Наутро государь присутствовал при разводе гарнизонного батальона, затем принимал депутации от духовенства, горных чиновников и купцов; было роздано немало наград, а городничему даровано право носить общеармейские эполеты. Перед обедом он прилег отдохнуть, а я, памятуя просьбу Аракчеева, поехал в суд и узнал, что отставной штабс-капитан Григорий Максимов Мосцепанов присужден к лишению чинов и ссылке в Сибирь, но до сенатской конфирмации остается на гауптвахте.

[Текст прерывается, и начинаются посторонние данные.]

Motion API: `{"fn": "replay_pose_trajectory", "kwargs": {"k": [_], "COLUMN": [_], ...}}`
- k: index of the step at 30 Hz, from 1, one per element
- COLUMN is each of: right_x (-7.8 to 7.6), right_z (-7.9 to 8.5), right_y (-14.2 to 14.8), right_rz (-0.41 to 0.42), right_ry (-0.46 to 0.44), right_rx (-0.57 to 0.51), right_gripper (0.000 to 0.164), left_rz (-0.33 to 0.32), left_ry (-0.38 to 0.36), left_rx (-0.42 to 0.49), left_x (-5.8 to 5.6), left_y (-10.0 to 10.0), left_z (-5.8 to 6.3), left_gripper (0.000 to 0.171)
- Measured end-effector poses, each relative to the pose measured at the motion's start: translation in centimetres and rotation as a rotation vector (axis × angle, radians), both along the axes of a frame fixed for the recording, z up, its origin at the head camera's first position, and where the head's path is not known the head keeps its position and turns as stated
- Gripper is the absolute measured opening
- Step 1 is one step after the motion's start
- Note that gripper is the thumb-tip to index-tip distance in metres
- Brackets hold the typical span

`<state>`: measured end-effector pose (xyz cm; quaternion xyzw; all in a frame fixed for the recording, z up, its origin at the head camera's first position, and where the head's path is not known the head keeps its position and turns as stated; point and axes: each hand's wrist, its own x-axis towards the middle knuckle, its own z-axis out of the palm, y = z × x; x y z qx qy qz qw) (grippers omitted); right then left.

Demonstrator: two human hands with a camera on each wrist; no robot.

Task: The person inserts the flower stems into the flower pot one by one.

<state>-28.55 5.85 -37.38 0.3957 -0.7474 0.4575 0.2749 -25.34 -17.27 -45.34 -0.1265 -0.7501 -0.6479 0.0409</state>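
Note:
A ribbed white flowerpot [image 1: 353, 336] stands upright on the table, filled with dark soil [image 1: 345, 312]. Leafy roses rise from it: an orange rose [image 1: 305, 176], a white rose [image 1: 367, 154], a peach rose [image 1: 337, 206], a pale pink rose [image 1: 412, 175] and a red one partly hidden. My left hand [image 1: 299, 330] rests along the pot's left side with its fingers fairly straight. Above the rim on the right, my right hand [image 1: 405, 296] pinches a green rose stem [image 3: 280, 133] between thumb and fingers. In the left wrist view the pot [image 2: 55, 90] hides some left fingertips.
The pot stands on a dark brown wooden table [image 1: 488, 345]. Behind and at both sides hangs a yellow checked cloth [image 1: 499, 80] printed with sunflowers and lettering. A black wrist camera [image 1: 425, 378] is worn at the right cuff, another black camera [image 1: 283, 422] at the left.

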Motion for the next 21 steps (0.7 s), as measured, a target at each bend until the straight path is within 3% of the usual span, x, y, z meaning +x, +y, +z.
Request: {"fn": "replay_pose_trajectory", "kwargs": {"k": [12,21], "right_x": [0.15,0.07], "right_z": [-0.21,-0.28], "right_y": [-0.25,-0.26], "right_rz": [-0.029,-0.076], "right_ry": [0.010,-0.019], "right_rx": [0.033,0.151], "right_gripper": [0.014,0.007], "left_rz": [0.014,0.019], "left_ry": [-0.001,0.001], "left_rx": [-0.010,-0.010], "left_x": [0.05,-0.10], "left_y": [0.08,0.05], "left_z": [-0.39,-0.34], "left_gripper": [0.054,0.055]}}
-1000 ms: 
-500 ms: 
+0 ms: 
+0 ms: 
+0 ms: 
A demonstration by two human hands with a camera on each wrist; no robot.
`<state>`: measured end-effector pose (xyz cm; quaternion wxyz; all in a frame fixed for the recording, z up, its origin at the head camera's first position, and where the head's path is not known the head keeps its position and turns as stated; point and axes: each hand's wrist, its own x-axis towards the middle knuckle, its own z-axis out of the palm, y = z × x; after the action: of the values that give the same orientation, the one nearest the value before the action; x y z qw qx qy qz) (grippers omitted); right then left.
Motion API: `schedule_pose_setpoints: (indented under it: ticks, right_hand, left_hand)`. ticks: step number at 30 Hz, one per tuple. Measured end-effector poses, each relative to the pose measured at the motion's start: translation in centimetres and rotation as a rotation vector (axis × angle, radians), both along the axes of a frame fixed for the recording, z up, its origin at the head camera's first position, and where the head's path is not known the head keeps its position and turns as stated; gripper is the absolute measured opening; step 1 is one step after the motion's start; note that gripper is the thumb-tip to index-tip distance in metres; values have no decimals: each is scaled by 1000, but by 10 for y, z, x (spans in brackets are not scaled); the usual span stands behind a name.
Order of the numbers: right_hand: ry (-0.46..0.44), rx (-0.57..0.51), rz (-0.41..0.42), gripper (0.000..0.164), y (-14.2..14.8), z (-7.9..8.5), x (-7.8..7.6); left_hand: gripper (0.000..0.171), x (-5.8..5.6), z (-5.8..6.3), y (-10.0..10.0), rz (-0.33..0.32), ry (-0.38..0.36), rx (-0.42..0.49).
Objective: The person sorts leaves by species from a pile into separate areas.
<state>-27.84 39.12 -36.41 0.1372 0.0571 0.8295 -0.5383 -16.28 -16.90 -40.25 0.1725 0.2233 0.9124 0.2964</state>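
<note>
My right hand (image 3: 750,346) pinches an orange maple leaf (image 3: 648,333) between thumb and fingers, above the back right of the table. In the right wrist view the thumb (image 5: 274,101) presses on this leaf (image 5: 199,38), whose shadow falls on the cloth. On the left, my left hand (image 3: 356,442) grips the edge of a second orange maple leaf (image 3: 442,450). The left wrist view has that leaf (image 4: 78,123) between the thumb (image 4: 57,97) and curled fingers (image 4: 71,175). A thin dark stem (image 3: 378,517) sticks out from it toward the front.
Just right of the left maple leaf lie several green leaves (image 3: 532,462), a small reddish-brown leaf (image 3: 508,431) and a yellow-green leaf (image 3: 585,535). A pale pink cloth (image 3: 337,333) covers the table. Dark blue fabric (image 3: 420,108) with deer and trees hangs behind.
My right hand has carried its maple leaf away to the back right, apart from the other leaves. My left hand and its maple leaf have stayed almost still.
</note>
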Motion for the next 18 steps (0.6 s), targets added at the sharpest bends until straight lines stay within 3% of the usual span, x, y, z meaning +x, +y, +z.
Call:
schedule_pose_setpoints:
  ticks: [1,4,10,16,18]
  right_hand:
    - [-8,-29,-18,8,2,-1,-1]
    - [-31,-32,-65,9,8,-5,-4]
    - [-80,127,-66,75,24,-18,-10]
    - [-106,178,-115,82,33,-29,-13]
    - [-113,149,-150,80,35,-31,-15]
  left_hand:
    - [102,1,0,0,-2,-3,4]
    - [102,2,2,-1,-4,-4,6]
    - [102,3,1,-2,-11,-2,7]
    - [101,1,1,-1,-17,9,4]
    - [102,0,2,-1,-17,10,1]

На вопрос, открылась ли тайна, которую он намеревался объявить графу Аракчееву, вразумительного ответа я не получил. Вместо этого мне предложили ознакомиться с его следственным делом, устрашившим меня своими шестью томами. Последний лист последнего тома имел порядковый номер 1672. Я полистал этот труд, но читать не стал и изъявил желание осмотреть судейскую канцелярию.
Меня провели в большую комнату с закопченным, как в бане, потолком и пушистыми от сажи стенами. Столы были изрезаны ножами и залиты чернилами, за ними на стульях с перевязанными мочалом ножками сидели писари. Вместо подушек под задами у них лежали стопы журнальных книг, чернильницами служили глиняные помадные банки, прессаром – полено дров. Я отметил, что половина этой братии – чисто дети, другая – записные питухи с опухшими морданциями. Промежуточный тип отсутствовал, как будто первые обращались во вторых не с течением лет, а в мгновение ока. Этот миг скрыт от нескромных глаз, как момент превращения куколки в бабочку.
Состояние канцелярии отражает порядок судопроизводства. Говорят, как писари пишут, так и судьи судят. Напрашивалась мысль, что приговор по делу Мосцепанова являет собой нечто столь же грязное, колченогое, скрепленное мочалом. Я решил завтра заглянуть на гауптвахту и потолковать с ним лично, а остаток дня в одиночестве погулял над речным обрывом возле собора. Жаль, что я не учился рисованию и не могу, как на моем месте сделала бы баронесса Криднер, запечатлеть дивный вид, открывающийся отсюда на Каму. Словами не выразить ее величие. Вчера за ужином Булгаков уверял государя, что это в Казанском университете выдумали, будто Кама впадает в Волгу, на самом деле она принимает ее в себя.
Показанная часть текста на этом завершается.